--- Your instructions ---
For every line in the material below that holds "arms", report the line.
::: Collected material :::
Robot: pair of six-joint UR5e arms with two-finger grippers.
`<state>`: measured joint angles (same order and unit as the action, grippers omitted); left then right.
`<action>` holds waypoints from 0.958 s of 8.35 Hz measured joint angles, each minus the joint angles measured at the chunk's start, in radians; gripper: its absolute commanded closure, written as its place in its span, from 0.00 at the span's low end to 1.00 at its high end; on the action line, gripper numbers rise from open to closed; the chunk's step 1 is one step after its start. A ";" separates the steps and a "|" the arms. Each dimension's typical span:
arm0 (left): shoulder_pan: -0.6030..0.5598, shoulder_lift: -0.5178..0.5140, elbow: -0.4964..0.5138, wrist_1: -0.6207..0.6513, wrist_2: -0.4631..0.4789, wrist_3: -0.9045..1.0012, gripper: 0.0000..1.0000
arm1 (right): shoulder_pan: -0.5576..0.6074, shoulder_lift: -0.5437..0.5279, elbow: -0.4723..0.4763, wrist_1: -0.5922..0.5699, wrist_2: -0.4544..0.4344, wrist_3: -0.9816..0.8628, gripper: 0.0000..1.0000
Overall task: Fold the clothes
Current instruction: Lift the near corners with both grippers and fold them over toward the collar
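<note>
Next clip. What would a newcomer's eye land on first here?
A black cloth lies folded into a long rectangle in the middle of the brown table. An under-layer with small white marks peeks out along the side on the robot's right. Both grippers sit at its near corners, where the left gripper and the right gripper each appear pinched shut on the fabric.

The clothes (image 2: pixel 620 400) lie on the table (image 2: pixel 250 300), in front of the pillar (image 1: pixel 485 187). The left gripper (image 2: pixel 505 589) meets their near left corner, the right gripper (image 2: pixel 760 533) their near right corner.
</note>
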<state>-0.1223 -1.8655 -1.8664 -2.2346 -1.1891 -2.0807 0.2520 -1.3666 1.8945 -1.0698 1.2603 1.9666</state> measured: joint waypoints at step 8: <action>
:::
--- Response area ---
Robot: pair of six-joint UR5e arms with two-finger grippers.
`<action>` holds waypoints from 0.958 s of 8.35 Hz measured joint angles, each minus the joint angles measured at the chunk's start, in radians; gripper: its absolute commanded closure, written as its place in its span, from 0.00 at the span's low end to 1.00 at its high end; on the action line, gripper numbers rise from open to closed; the chunk's step 1 is one step after its start. A ";" separates the steps and a "|" the arms. Each dimension's typical span:

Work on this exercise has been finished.